The Texas agency is not currently conducting any approval proceeding, which would require updating state regulations on radioactive substances, a spokesperson said.
Nuclear Regulatory Commission staff were initially supposed to publish the GTCC draft regulatory basis six months after completing the separate update to the “Part 61” federal regulations on licensing requirements for land disposal of radioactive waste.
The commission later changed the publication schedule to six months after publication of the proposed supplemental rule for Part 61, then in October directed that the proceedings be decoupled to expedite the GTCC waste process.
The Part 61 revision process, dating to 2011, aims to update the regulations to address disposal of depleted uranium and other waste materials not covered in the original rule from the 1980s. Agency staff in 2016 submitted the proposed final rule to the commission, which in September 2017 requested five substantive revisions.
Those will be addressed in the supplemental proposed rule. They include the commission’s direction that the updated requirements be instituted on a “case by case basis,” more or less grandfathering, only on facilities that would dispose of significant levels of depleted uranium; and that the term of compliance be reduced from 10,000 years to 1,000 years.
As of mid-2018, staff had hoped to submit the proposed supplemental rule to the commission by early this year. That is now anticipated this summer, Tappert said during his presentation.
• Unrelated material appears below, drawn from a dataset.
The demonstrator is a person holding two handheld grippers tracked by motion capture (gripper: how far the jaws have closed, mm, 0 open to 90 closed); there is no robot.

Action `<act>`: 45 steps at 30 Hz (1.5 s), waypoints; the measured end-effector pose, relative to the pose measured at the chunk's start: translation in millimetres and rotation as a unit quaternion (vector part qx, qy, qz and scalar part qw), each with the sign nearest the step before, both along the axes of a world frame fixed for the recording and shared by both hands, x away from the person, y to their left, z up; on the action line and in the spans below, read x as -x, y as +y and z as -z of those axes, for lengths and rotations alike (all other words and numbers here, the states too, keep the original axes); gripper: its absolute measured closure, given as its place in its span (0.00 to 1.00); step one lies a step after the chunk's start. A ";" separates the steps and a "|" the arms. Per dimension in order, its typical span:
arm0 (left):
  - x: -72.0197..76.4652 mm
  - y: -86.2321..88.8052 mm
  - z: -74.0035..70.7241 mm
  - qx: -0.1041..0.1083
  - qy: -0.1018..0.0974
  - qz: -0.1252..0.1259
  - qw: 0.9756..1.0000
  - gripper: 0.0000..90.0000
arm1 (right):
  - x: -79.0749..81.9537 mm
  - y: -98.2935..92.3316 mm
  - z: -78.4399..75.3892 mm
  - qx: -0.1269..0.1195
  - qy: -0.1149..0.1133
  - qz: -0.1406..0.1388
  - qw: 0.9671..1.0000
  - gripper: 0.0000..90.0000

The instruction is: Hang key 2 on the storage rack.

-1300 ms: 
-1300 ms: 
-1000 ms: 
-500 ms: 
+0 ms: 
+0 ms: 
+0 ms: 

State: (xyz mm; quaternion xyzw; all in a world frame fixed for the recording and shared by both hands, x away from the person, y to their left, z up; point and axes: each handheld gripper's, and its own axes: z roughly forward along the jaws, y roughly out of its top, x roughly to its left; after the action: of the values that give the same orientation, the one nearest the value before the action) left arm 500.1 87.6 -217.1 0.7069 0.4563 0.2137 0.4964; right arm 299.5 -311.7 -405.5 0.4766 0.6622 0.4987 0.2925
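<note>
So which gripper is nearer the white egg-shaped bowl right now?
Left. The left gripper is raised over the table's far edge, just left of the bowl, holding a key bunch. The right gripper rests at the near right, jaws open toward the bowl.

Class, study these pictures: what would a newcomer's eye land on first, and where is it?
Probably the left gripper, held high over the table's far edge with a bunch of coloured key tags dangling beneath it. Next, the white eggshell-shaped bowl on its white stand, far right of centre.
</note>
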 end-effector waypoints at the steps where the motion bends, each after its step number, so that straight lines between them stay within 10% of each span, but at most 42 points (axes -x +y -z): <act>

“The fly in the ointment has been that backfit provision, or grandfathering provision about reinstating the case by case analysis,” he said. “Because there’s a couple ways that could be done in a regulatory context, we want to make sure that what we’re doing is consistent with the commission’s intent. So there’s been some dialogue with senior agency leadership to make sure we’re all fully aligned before we publish that supplemental proposed rule.”
Once presented to the five commissioners, the proposed rule would also be opened for a 90-day public comment period. Afterward, it would be updated to incorporate comments and presented for final approval.
Personnel Changes
Tappert noted that Marc Dapas retired as director of the NRC’s Office of Nuclear Material Safety and Safeguards (NMSS) at the end of January.
Dapas had held the position since July 2016, his last role in a nearly 30-year career with the NRC. The office conducts regulatory operations to ensure the safe and secure, production, storage, transportation, and disposal of spent nuclear fuel and other radioactive materials.
Dapas’ former deputy, Scott Moore, is the interim NMSS director. Tappert is the acting deputy director.